The events involved in atherogenesis include platelet deposition on damaged endothelial surfaces; migration and proliferation of smooth muscle cells; the formation of elastin, collagen, and glycosaminoglycans, followed by the penetration and complexing of lipoproteins; and, calcification. Since calcium is involved in these and other events, considerable data exist on the effects of altering calcium influx in experimental atherosclerosis. Interventions that increase calcium deposition tend to increase the severity of experimental atherosclerosis, whereas interventions that reduce calcium entry into cells tend to reduce its progression. Using rabbits, researchers have recently focused on the ability of calcium channel blockers, such as nifedipine, verapamil, and diltiazem, to attenuate the development of experimental atherosclerosis.
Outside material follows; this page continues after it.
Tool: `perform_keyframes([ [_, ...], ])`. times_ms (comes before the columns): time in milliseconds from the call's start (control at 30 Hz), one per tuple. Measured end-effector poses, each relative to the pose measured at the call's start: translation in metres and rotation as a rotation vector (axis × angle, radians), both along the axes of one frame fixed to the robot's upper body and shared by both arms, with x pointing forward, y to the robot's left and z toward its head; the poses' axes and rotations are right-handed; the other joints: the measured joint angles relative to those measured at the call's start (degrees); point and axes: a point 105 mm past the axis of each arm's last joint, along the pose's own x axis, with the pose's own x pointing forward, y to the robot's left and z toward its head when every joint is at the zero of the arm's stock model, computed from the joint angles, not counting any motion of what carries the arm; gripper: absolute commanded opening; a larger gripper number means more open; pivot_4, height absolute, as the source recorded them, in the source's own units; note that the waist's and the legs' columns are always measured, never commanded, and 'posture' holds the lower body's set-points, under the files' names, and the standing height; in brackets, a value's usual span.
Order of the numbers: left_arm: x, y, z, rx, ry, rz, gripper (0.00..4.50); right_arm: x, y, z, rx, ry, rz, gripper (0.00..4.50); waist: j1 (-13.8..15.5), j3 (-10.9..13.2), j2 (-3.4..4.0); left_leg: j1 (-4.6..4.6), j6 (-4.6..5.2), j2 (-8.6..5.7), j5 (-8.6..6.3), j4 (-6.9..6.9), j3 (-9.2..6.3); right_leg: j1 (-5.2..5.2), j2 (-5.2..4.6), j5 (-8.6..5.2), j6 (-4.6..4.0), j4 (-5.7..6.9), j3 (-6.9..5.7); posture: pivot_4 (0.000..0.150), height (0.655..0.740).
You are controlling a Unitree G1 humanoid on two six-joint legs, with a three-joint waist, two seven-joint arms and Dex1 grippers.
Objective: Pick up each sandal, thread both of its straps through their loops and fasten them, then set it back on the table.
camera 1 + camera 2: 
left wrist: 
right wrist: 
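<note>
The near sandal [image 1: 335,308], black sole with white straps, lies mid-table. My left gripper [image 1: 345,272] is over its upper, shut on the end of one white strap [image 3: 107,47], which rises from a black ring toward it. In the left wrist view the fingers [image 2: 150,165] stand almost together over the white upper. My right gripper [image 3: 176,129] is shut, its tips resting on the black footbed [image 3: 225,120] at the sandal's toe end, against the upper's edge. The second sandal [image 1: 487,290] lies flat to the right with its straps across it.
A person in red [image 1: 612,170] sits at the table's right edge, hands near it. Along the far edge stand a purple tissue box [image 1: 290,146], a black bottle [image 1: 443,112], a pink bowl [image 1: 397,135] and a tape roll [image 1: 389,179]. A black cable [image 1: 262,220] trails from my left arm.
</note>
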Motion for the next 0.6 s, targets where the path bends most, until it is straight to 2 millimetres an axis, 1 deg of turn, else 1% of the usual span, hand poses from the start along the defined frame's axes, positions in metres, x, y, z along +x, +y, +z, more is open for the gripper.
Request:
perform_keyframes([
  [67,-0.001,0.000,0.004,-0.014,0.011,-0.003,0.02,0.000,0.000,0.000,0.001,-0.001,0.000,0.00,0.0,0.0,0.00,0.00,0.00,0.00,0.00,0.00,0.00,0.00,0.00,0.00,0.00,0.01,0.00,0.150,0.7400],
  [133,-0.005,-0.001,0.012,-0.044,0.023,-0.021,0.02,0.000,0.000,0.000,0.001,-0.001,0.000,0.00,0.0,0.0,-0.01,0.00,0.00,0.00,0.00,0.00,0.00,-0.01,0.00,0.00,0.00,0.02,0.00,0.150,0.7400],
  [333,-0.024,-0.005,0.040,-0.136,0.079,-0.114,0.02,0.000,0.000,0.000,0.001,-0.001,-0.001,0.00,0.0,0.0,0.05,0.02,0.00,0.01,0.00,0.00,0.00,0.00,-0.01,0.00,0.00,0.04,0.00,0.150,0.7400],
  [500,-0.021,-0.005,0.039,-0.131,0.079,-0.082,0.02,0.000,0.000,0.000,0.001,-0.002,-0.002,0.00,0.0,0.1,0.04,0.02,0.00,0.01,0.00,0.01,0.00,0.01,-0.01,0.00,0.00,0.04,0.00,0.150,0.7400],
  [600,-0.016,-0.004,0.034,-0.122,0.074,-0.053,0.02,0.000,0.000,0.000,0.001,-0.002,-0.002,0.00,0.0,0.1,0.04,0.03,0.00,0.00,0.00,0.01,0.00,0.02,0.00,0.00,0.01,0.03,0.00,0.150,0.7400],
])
Studies also suggest that although calcium channel blockers may protect against the development of experimental atherosclerosis, they are less effective in inducing its regression. Further, studies with calcium channel blockers in rabbits deficient in low-density lipoprotein receptors did not show protection against the development of atherosclerosis. However, no clinical studies are yet available to judge the potential protective effects of calcium channel blockers in humans. Since many patients are now receiving long-term calcium blocker therapy for hypertension, these findings may be relevant in the selection of antihypertensive therapy, provided that protective effects can be demonstrated.